Sunday, April 17, 2011

I Guess You Should Know Now How I Love Talking About "Friends"

Well, that should be made obvious by the number of posts that include me yammerin' on about my so-called "friends", but whatever, and deal with it. This is my blog, not yours. 
Anyway, so, we've already established that friends are pretty darn worthless, am I right? Maybe I didn't, but anyway, besides the point, let's just say we have if we haven't, and that we have if we have, right? Lying is okay, especially on the internet. It saves you from a lot. But anyway, back to the spiel about friends. Ahem. SO, I find them to be pretty darn worthless, since they're your friend for only about five minutes until they realize they don't want the association and run off to another friend. Or, they run past with their other friend, shout out something they find to be hilarious, laugh, and run off to tell someone else. I mean, I don't want to seem all weepy weepy, but I've been used by two out of three friends. Or, two point five out of every three friends. But anyway, more friends have been using me than actually being friends with me. I mean, they don't care about your feelings period. My friend that runs off laughing with her other friend, Anna, I think I called her before, or something, she doesn't care at all. She just uses me for a laugh. Or to test her new jokes. She doesn't actually care if you're pissed, and if you were pissed at her, she would just be like "um... well then" and then make a joke out of it to tell her OTHER friends. And, weird thing is, I had a dream where she looked into my eyes, and I saw her concern towards me and my situation. I was thinking, not true, never gonna happen, because she doesn't give a COW'S BEHIND for feelings other than her own.  Once again, I'm just experimentation, and Anna's not sure she likes what she's found.

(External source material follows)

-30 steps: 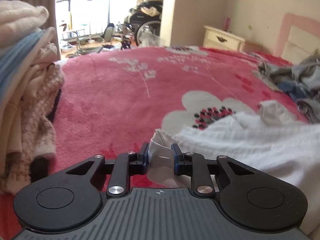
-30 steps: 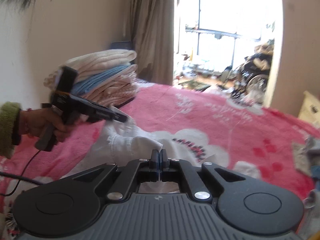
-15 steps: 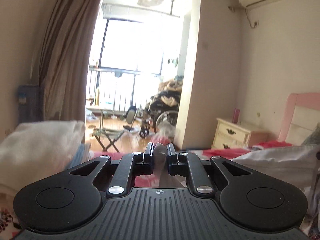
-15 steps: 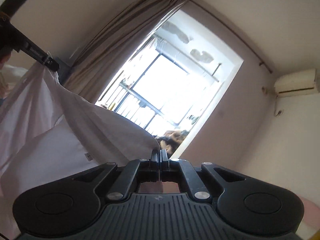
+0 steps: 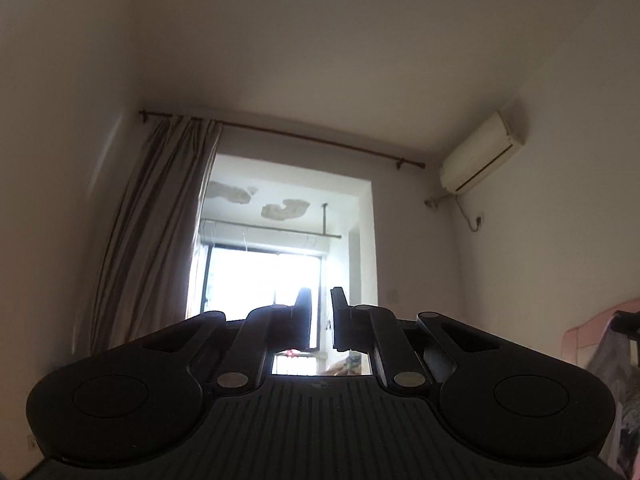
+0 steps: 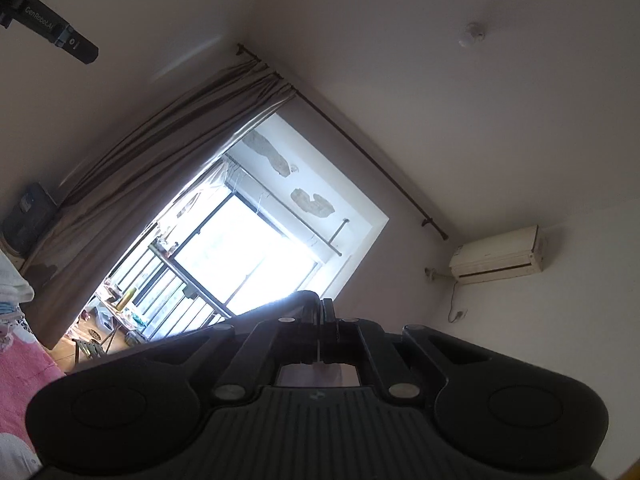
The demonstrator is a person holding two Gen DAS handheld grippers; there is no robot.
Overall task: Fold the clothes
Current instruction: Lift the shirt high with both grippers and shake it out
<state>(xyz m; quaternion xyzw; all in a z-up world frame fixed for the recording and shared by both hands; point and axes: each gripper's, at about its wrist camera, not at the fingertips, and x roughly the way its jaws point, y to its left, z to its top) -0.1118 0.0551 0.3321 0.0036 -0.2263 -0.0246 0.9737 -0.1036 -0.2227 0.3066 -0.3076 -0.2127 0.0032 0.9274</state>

Next one, Jane. Well, you've already heard about her and Jill, right? So I don't have to repeat it over again? Well, good, 'cause I don't want to. Cliffnotes are basically that she's always seen with Jill when not with me, and it hurts. The end. Oh, poor me, but don't feel bad. Actually, I'd like it if you scorned me because your life was the same and you didn't complain. So please scorn.
Next one, is new, we'll call her Denna. (And, don't ask where I got the name. It just came up, like a week ago.) She doesn't really ditch me, since we're both similar and have the same problems, and I find her to be one of the more loyal ones, actually. Sometimes I spill my heart out to her and she listens quietly, and then we'll talk about taking over the world and making the remaining humans our slaves like we always do. (Note to viewers: None of the stuff we talk about will actually happen, but kids are allowed to fantasize.) I never see her run off to another friend; in fact, I've kind of been wondering if she actually HAS any other friends to run off to. Every time she's not with me and I happen to see her, she's by herself. It kind of makes me feel bad, but not really, because I would love it if I had the freedom to be by myself when I wanted, but no, the other "friends" of mine decide to hang out with me just at those times, those times when I want to be alone. And I HATE THEM FOR IT. God, I hate them all. Even Denna, who's innocent(or mostly.) Especially Rosa from the previous previous previous post where I blabbed about friends. GOD I HATE THEM ALL.
But, I want the few who may or may not read my blog to understand that I'm not lonely being alone. "Alone but not lonely; lonely but not alone." Some quote by someone I don't know and can't remember. I find it true to myself. And, I don't have to have friends to be happy. You know how I feel about them anyway. I have been enlightened, if you will, and now I am my best friend, and I'm totally happy with that. My logic for having myself be the one I count on is that, well, no one besides yourself actually cares about you, right? You care about yourself more than anyone ever will(unless you're Rosa... -spits-). If you are like me, you have found out how no matter who the person is, you can't count on them. If you do, you will be disappointed. More, but that's the easy way to put it. You are the only one for yourself, and we need to treat ourselves with more respect than we do. And, when you die, well, you'll die, but then you won't need yourself anymore. So, see how it works out? It works out perfectly, I think.